第4話

 二日後の深夜近く、陽介はパンパンのバックパックを背負い、両手に野菜の詰まったビニール袋をぶら下げて帰ってきた。ずいぶんと日に焼けたように思う。

「なんだ、まだ起きてたの」

「もう寝るとこだよ。飯は?食ったの?」

「食べた!会社で。はー!疲れた!」

 いつもと変わらぬ調子で悪びれもしない。

 野菜入りのビニール袋をテーブルに置き、バックパックをドサリと床におとすと、おもむろに靴下を脱ぎだす。

「やめろよ、ここで脱ぐなよ。きたねぇな」

「汚くないよ!毎日洗濯したし。手洗いだよ!機械で洗うよりぜんぜんキレイになるんだよ!」

「ぜんぜんキレイになるってなんだよ。へんな日本語使うんじゃねぇ」

「はは。いや。そのくらい感動したってこと!知らない世界ってあるんだなぁって。オレこう見えて都会っ子だからさ。田舎暮らしなんて知らないからびっくりしちゃって」

 何がこう見えて、だ。お前なんかどっからどう見ても都会育ちの甘ったれだろうが。逞しさゼロだろうが。

「で?そんなんで心境に変化があって別れようって?」

「え?いや、それは。え、あずさのこと?まぁ、それは宏樹には、」

「関係ないっていうなよ。こっちはすでに巻き込まれてんだ」

 腹が立つ。なんでこいつはこんなに呑気なんだ。

「変化って言うか、前から考えてたことだから。ダラダラするより早く整理しなきゃってなって思っただけで」

「久遠さんは整理して切り捨てるもんだったのかお前にとって」

「そんな言い方!」

「そういうことだろうが」

「いや、じゃなくて、ハッキリしないのはよくないっていうか。どっかでケジメつけなきゃいけないし」

 腹から沸き上がる怒りが収まらない。それどころかどんどん膨れて、しまいには陽介に殴りかかる画まで易々と想像できたので、これはまずいと切り上げることにする。冷静な判断ができるうちに。

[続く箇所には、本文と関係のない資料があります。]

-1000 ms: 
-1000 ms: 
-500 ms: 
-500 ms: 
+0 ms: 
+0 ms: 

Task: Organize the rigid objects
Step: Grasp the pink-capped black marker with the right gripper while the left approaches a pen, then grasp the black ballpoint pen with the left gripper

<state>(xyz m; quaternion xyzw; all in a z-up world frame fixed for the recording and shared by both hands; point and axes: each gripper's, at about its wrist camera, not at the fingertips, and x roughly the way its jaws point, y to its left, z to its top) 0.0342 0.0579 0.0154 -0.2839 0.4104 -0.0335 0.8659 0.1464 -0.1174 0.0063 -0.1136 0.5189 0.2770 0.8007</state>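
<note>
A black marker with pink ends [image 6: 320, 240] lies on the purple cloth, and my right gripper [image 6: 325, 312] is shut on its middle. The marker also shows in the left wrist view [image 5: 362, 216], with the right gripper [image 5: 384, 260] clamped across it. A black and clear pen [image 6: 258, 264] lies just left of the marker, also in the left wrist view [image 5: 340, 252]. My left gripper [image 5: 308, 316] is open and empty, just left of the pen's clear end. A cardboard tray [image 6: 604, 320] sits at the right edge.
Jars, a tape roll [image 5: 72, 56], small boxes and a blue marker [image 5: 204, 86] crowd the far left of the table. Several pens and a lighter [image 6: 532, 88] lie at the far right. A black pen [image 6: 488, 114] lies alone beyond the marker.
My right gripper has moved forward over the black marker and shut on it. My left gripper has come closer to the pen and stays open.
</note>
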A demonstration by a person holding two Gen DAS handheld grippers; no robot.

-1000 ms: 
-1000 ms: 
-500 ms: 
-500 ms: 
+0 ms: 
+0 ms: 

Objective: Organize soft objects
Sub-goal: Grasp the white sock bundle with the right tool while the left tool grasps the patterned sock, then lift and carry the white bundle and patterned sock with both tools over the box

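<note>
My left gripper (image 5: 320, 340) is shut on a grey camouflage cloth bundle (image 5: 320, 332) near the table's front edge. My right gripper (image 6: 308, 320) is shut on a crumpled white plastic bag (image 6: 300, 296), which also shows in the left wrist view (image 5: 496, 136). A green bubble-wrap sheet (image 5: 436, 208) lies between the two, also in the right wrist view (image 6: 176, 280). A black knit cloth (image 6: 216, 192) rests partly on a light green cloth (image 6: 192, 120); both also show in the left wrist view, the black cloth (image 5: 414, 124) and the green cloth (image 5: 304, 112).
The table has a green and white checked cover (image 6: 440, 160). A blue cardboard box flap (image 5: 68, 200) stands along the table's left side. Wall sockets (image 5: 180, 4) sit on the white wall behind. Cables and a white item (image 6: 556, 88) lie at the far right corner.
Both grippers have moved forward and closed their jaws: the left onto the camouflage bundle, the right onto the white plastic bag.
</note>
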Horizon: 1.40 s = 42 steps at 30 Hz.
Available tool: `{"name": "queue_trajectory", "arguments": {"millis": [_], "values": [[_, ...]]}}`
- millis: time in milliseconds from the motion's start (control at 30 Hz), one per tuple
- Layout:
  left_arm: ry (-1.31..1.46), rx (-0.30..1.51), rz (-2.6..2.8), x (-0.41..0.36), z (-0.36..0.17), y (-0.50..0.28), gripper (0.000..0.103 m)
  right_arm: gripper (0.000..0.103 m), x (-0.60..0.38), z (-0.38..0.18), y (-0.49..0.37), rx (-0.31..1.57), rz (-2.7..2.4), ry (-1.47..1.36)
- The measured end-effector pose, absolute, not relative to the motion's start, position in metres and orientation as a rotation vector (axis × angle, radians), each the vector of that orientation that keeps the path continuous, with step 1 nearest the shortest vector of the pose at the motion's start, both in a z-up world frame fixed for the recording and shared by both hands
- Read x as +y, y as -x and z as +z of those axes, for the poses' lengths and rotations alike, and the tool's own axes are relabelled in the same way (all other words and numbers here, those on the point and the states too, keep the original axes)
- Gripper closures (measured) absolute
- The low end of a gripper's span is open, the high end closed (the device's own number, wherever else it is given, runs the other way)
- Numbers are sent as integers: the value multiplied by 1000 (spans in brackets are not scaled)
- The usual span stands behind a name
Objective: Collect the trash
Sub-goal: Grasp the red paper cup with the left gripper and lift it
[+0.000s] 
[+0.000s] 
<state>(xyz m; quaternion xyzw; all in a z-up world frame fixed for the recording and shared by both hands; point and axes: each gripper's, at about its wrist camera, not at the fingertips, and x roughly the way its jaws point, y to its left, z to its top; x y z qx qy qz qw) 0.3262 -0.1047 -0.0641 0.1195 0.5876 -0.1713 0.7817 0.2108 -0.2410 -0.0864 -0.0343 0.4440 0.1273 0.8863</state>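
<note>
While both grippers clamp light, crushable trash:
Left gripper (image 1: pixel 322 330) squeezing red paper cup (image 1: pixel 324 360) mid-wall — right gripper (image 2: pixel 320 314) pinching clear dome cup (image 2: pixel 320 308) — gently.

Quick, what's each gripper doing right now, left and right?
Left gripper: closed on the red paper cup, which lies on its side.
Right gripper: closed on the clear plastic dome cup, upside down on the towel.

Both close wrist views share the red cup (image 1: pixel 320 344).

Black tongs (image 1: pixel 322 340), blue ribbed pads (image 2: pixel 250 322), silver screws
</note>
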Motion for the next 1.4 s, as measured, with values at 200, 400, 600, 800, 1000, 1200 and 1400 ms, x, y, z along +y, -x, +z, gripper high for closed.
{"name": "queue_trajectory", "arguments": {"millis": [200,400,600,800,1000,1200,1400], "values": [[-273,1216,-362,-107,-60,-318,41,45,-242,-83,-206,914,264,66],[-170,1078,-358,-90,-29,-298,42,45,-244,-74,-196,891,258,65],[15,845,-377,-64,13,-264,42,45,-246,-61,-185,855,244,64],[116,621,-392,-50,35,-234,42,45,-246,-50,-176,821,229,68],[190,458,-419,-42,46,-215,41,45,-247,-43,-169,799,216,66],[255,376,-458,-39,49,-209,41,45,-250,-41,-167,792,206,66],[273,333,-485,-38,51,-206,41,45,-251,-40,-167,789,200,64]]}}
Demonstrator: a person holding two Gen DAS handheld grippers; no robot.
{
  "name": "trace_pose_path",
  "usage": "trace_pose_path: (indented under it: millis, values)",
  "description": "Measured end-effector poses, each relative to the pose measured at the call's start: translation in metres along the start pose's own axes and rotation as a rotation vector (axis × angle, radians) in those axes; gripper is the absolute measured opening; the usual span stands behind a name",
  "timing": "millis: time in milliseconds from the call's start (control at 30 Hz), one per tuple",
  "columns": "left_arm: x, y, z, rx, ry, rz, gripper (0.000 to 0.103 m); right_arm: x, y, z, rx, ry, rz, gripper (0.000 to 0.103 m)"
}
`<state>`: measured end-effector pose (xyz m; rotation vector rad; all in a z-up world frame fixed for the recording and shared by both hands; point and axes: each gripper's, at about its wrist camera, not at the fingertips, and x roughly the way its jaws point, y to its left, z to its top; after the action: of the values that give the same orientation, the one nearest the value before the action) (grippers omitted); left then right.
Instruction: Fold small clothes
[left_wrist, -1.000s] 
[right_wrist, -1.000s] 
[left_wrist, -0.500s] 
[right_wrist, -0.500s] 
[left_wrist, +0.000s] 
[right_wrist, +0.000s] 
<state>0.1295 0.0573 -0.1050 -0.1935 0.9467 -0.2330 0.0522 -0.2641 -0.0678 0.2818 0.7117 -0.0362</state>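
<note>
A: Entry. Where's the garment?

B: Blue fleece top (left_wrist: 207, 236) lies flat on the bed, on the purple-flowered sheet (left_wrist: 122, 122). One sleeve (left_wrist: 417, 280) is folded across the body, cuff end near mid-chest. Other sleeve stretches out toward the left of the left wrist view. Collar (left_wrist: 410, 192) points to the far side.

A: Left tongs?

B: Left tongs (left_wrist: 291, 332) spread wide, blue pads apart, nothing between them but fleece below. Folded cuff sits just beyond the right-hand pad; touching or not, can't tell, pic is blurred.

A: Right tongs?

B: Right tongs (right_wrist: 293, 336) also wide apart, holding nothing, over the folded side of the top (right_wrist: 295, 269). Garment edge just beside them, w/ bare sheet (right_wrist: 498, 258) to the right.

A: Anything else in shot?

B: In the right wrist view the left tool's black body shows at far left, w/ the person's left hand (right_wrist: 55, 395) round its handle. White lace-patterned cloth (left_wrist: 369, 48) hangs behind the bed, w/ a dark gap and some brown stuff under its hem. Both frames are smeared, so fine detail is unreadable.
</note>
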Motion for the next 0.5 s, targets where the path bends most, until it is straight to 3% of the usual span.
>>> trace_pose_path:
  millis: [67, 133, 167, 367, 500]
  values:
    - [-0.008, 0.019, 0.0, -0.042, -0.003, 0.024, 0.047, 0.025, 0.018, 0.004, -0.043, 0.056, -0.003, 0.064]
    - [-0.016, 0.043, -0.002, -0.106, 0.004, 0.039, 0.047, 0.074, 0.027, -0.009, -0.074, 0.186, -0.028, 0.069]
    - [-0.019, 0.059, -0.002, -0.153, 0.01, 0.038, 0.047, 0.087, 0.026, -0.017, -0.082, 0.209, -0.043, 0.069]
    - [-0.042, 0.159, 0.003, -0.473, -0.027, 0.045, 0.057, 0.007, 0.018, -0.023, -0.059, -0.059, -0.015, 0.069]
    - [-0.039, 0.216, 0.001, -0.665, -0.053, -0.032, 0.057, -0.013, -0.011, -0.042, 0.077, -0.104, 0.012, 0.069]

「まぁ。いい。とにかくちゃんとふたりで決めろよ。久遠さんと。お前一人で決めていいことじゃない」

「わかってるよ」


 『陽介帰ってきたよ』

 久遠あずさに短いメッセージを送る。すると、すぐに返信があった。

 『明日、お時間ありませんか?会ってお話ししたいです』

 『陽介はあしたも仕事だと思うよ』

 そう返信すると、会いたいのは俺なのだと返ってくる。仕事の合間、昼休みで構わないので時間をくれという。場所を指定してくれればそこに赴くというのだ。なんで俺?と思いつつ、明日は外回りの予定はない。終日内勤だ。昼休みなら構わないよと返事をし、会社のマップを送る。

 こうして思いがけず久遠あずさに再会することとなった。